Tuesday, August 16, 2011

The Farrell Formula

I wrote this post at around 8:30 this morning -- long before I found out about Jon Rauch's appendectomy. I feel bad for the guy, and this is more of a swipe at Farrell's managing style than Rauch's unfortunate pitching of late. I just wish I could have seen that appendix - it could probably feed a family of four.

In my last post, I was singing the praises of Jon Rauch and his dragon eating abilities. Things have changed. In the last ten games, the "closer" of our Toronto Blue Jays has posted an ERA of 6.75. For the month of August, his ERA is 7.50. He's given up 10 home runs on the season so far, only three off of his single-season record set in 2006. His WHIP was below 1 (0.9) in May, and it's steadily been creeping upwards ever since. His Fangraphs WAR is -0.6, the lowest in his career, yet John Farrell is still sending him out. Why? I call it the Farrell Formula.

Before I proceed, let me be clear: I am not a professional analyst, a fact that will become very clear over the life of this blog.
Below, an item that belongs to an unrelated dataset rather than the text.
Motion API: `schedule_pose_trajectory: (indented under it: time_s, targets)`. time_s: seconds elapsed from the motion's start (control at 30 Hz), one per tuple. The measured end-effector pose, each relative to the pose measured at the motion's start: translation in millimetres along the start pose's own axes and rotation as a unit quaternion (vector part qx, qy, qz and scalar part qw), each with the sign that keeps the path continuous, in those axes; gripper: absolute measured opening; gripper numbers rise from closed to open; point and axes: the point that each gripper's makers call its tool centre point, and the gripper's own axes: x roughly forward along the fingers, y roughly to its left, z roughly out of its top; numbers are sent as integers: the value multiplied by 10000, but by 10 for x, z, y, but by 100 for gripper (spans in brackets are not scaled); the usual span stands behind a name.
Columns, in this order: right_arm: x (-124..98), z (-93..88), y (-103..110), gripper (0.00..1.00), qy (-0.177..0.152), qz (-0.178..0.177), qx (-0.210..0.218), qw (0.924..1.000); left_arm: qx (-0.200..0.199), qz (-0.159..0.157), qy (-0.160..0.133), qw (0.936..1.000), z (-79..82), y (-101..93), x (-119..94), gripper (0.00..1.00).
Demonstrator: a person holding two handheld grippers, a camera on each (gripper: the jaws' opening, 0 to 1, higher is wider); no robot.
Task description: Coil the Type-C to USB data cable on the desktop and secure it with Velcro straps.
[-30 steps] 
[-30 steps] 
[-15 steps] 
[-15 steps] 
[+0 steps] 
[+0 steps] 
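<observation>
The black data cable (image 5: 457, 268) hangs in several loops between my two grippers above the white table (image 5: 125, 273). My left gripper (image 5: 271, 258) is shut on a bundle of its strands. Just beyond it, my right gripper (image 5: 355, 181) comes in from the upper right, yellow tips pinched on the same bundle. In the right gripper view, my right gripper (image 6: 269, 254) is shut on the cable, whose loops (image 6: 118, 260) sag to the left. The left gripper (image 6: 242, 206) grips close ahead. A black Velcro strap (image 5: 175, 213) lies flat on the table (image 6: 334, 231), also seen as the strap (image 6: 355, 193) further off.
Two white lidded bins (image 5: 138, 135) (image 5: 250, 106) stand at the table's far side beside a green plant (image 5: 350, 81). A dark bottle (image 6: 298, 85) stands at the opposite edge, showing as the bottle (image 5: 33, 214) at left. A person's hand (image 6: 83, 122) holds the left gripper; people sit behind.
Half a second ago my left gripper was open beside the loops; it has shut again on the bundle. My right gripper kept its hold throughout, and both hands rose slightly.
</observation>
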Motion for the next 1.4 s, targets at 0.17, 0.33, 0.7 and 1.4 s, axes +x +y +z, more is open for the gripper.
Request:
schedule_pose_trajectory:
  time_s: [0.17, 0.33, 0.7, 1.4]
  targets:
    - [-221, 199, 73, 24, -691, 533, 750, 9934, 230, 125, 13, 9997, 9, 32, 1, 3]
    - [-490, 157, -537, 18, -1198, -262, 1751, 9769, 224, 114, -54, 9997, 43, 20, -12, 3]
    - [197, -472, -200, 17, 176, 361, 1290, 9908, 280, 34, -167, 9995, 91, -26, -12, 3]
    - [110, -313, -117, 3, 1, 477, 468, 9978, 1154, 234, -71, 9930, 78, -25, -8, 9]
I am just a fan who is concerned with the choices being made by the Manager of his favourite team.

It appears to me that no matter how the pitchers fared in 7th inning, more often than not, John Farrell will send out Frank Francisco in the 8th, and Jon Rauch in the 9th. It may be my selective memory, but it seems to me that in high leverage situations, Jon Rauch is in, and the game is in jeopardy. I hate the save stat - it just means your team is in too many close games - but when you have 11 saves in 16 opportunities, it means you've blown five of them. That's a blown save percentage of 31.25. These are not the numbers of a closer in my mind.

Are these the lingering effects of Farrell being a former pitching coach? They could be, and they may change over time, but Jesse Litsch has been lights-out as of late, and Casey Janssen hasn’t been bad himself. So what the eff, John? Why not give them a shot late in the game – you might be surprised.